My wife and I are not great box-set watchers. Conscious of the time-suck, I’m always looking for an excuse to jump ship. As a result, we’ve never watched more than a season and a half of anything. And we come to things so embarrassingly late it often seems impossible to try to catch up. People have been telling me The Sopranos is great for so long that it has joined the growing list of things – say, skiing – I have never done and now never will. (I’m not even curious about skiing any more.) Lest I paint a too-cosy picture of marital harmony I should add that we are not always in agreement on the matter of whether to linger in the televisual bath or to pull the plug. My wife persisted with Homeland, whereas I abandoned it after a couple of episodes on the grounds that a vast amount of skill, intelligence and ingenuity had been deployed solely in order to . . . keep me watching. No way was I – a man steeped in the sharp lessons of the Frankfurt School – going to fall for that! So while millions of you suckers stayed glued, I skulked off to my study and watched random episodes from The World at War on YouTube.

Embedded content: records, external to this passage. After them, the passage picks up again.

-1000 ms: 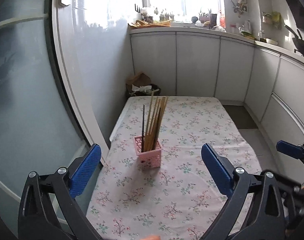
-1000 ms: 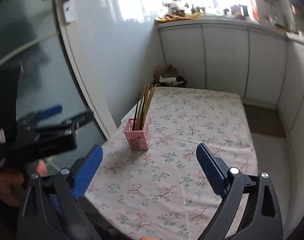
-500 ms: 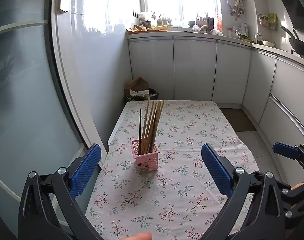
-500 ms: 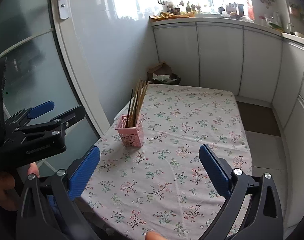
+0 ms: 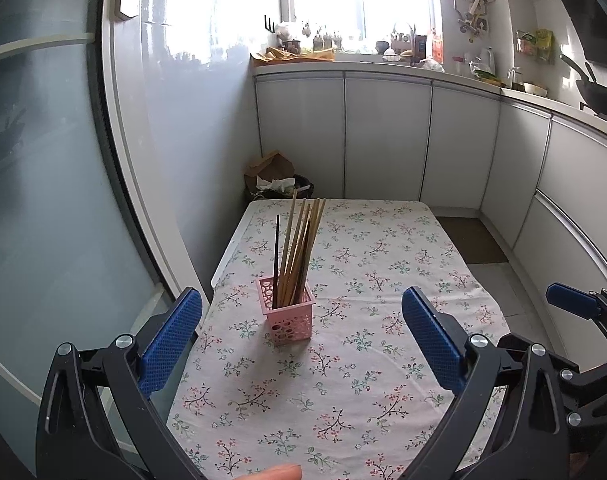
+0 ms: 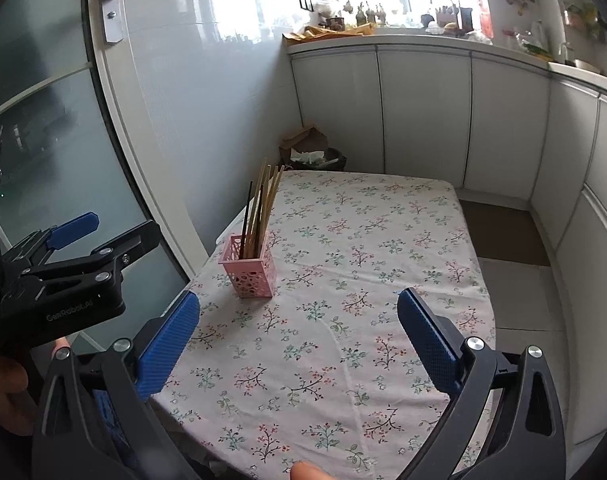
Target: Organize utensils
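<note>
A pink perforated holder [image 5: 288,318] stands upright on the floral tablecloth [image 5: 383,264], near the table's left edge. It holds several wooden chopsticks [image 5: 301,240] and one black one, leaning right. My left gripper [image 5: 301,336] is open and empty, above the near part of the table, short of the holder. My right gripper [image 6: 299,338] is open and empty, further right, with the holder [image 6: 250,266] and chopsticks [image 6: 263,204] ahead to its left. The left gripper also shows at the left of the right wrist view [image 6: 69,264].
A glass door [image 6: 43,128] and white tiled wall run close along the table's left side. A bin with a paper bag [image 5: 277,174] sits beyond the far edge. White cabinets [image 5: 387,136] line the back and right.
Both grippers have drawn back and risen a little, so the holder looks farther and lower. Both stay open and empty. The holder has not moved.
</note>
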Demonstrator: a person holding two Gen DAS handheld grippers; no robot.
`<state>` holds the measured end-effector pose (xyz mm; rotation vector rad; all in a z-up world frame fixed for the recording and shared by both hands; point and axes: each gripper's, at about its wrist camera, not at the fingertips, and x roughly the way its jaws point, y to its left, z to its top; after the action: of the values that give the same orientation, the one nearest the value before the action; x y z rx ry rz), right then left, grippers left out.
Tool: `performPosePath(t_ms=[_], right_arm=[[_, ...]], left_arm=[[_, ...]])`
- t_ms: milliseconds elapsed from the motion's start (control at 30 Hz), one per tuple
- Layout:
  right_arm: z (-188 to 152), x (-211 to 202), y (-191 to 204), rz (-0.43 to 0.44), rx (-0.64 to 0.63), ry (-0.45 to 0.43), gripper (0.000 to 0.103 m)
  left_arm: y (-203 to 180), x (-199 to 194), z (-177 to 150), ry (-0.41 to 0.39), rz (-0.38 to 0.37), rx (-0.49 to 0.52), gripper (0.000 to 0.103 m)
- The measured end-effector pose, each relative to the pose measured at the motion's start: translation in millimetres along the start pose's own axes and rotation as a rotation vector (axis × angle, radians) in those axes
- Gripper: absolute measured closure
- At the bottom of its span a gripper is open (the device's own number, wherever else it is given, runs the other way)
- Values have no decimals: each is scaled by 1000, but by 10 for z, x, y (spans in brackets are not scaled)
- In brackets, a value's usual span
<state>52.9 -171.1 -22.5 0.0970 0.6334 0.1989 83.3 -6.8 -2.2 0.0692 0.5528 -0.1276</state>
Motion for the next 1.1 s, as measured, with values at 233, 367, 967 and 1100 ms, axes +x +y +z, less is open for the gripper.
performPosePath(t_ms=[233,367,967,1100], right_arm=[[3,-5,-12,-40,-1,-6,7],[7,-10,-34,-50,4,-7,7],[13,-22,-18,-62,-1,-7,7],[13,-23,-29,-62,-1,-8,7]], left_arm=[[-25,-7,17,7,-4,-2,7],[-34,-6,18,12,-4,-1,7],[-67,-23,23,11,-16,1,7],[-73,-19,21,11,-18,0,7]])
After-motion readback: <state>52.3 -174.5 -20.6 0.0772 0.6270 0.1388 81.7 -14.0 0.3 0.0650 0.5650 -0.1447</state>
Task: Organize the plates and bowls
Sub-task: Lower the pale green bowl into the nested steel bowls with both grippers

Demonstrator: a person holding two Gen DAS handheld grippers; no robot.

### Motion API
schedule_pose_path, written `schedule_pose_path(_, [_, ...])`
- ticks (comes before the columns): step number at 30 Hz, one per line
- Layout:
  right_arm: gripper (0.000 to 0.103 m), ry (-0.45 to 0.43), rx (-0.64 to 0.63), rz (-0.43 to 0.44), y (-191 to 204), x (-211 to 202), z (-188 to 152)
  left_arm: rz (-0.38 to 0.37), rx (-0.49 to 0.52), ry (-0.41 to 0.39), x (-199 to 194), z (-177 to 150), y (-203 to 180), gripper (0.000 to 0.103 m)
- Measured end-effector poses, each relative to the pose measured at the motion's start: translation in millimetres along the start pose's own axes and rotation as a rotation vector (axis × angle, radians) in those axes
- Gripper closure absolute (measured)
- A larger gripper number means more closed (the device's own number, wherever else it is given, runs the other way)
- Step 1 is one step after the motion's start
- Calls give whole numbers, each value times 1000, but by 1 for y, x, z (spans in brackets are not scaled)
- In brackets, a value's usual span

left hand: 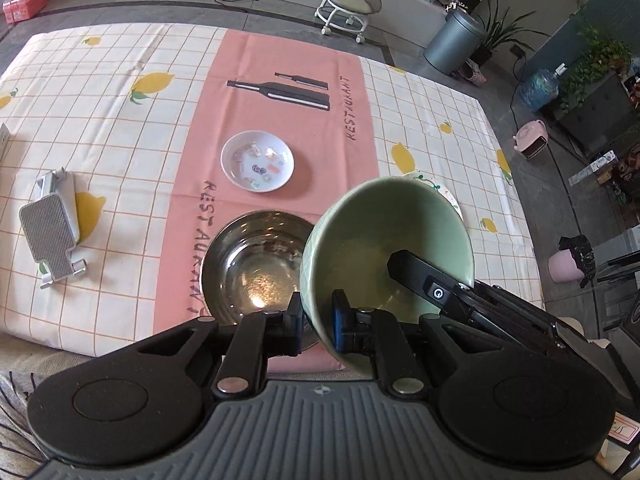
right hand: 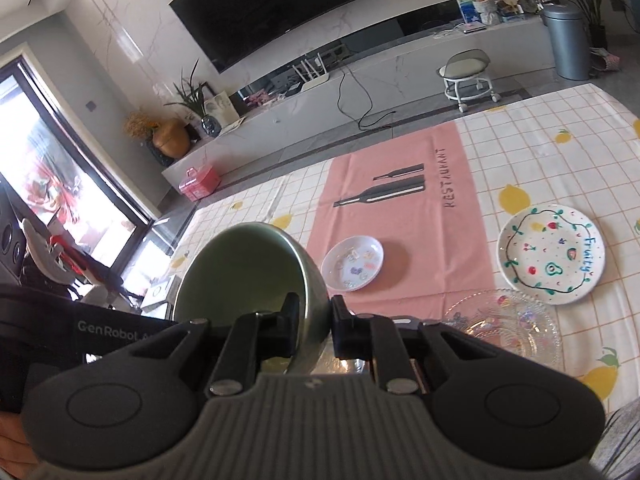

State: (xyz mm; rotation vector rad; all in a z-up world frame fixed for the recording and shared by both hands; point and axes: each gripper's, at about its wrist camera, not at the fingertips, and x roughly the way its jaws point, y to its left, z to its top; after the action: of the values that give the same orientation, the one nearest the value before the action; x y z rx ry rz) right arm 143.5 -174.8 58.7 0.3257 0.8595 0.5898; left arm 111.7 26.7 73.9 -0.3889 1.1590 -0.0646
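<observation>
Green bowl (left hand: 384, 240) pinched at opposite rim walls by left gripper (left hand: 316, 322) and right gripper (right hand: 314, 326), held tilted just above steel bowl (left hand: 252, 264). Not yet nested, seemingly; small plate (left hand: 258, 162) beyond steel bowl, unstacked.

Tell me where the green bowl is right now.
The green bowl is off the table, tilted, its rim pinched by both grippers, just right of the steel bowl in the left wrist view.
</observation>
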Motion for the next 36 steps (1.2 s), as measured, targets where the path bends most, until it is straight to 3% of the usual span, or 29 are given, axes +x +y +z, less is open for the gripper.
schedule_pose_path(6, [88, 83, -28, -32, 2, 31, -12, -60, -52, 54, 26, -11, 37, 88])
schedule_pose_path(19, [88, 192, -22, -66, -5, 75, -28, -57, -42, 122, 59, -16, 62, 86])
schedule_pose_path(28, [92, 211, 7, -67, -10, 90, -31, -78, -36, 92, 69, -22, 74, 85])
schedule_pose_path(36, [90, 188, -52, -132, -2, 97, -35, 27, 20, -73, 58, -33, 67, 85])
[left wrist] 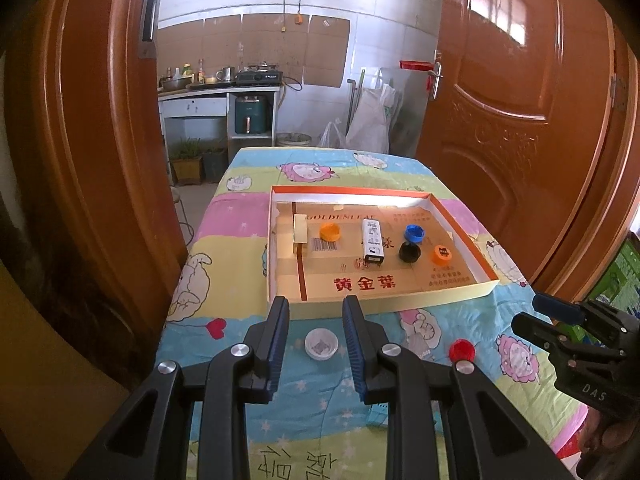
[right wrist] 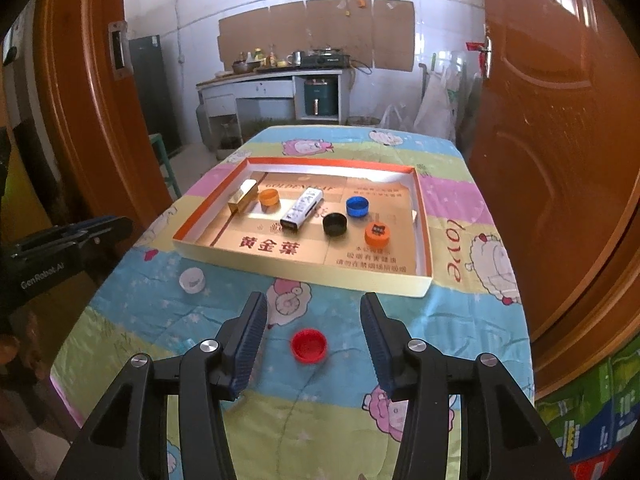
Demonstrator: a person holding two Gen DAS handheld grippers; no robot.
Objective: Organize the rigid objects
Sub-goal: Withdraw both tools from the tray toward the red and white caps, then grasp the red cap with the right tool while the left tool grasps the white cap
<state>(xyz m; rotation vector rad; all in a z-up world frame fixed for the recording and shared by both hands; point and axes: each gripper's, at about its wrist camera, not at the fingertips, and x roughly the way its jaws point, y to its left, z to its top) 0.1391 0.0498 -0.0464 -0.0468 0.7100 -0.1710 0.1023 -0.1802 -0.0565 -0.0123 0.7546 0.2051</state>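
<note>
A shallow cardboard tray [left wrist: 384, 303] [right wrist: 304, 270] lies on the cartoon-print tablecloth. In it are a gold box [left wrist: 300, 232] [right wrist: 242, 196], two orange caps [left wrist: 330, 232] [left wrist: 441, 255], a white rectangular box [left wrist: 373, 242] [right wrist: 302, 210], a blue cap [left wrist: 414, 233] [right wrist: 357, 205] and a black cap [left wrist: 409, 253] [right wrist: 335, 224]. A white cap [left wrist: 321, 343] [right wrist: 192, 280] lies on the cloth between the fingers of my open left gripper [left wrist: 316, 308]. A red cap [right wrist: 308, 345] [left wrist: 462, 351] lies between the fingers of my open right gripper [right wrist: 314, 304]. Neither gripper touches a cap.
Orange doors stand close on both sides of the table [left wrist: 100, 160] [right wrist: 560, 160]. Behind is a kitchen counter [left wrist: 220, 88] with pots and bottles. The right gripper shows at the right edge of the left wrist view [left wrist: 560, 320].
</note>
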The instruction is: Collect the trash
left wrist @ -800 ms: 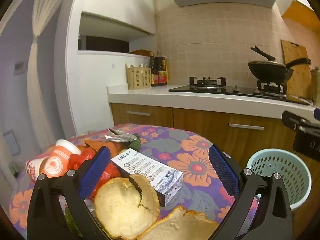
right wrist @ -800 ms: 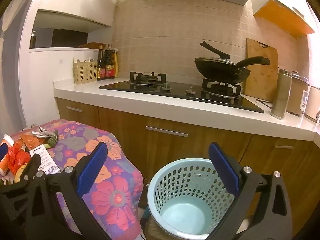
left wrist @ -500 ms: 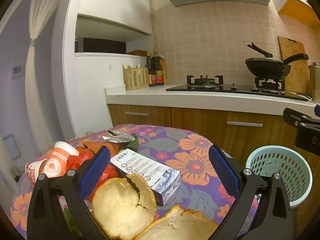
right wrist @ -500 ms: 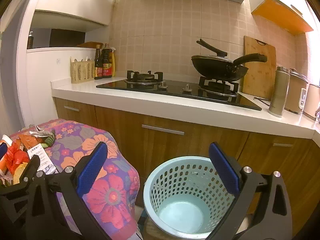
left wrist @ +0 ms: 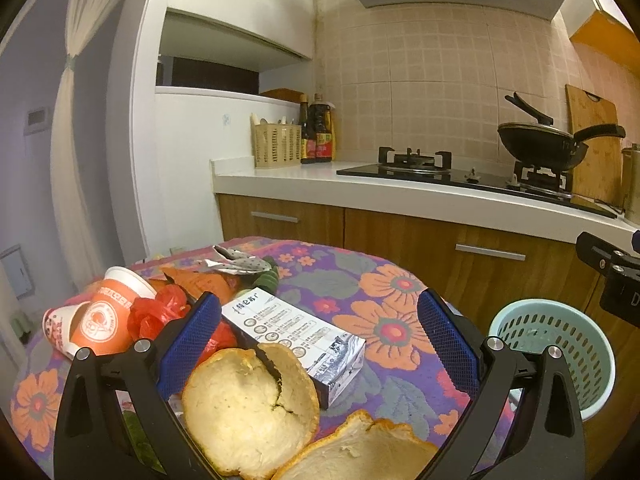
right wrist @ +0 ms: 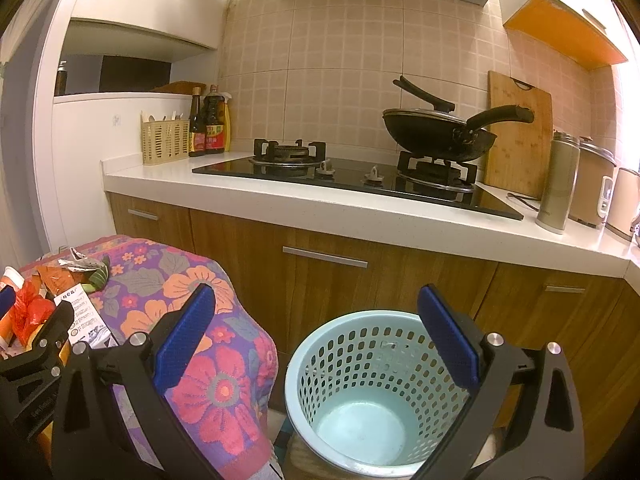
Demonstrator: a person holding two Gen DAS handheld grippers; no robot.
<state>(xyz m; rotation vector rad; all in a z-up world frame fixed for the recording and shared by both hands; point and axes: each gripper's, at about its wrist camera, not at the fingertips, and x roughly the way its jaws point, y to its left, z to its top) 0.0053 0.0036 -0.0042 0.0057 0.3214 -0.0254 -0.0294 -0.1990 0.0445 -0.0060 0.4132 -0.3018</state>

All of this is a prelude to saying that there were only two possible shows to choose from, both devoted to war and both one-season miniseries: Band of Brothers and Generation Kill. Needless to say, we were devastated when they finished, left craving another season of each. “It was a delightful visit;—” as Jane Austen wrote in Emma, “perfect, in being much too short.”
I have opted here for Generation Kill (2008) because it is less conventional, more daring in conception and execution, than the magnificent Band of Brothers. With minimal explanation, scene-setting or establishing of character, we follow a company of reconnaissance marines spearheading the invasion of Iraq. Flung into a barely comprehensible world and language, we are left to pick up the acronym-intensive argot as best we can.
Our representative in this regard is Evan Wright, the journalist from whose excellent book the series was adapted, with expected skill and remarkable fidelity, by David Simon and Ed Burns. Wright was embedded; the viewers are immersed. After a point we didn’t talk about watching another episode. It was always, “Shall we get back in the Hummer?”
Convention seems almost to demand that dramas about soldiers deployed in Iraq contrast the intensity of life on the front line with the difficulty of adjusting to the longed-for life back home in the overstocked supermarkets of the American heartland. In the seven episodes of Generation Kill, there is no such relief and no reprieve. And there is very little choice; instead, there are orders to be obeyed.
The performances – some of them from ex-marines playing their slightly younger selves – are uniformly strong and the direction (by Susanna White and Simon Cellan Jones) is flawless. Everything looks cinematically good. After watching Generation Kill, it’s impossible to regard Kathryn Bigelow’s Oscar-winning Hurt Locker as anything but a very tense joke.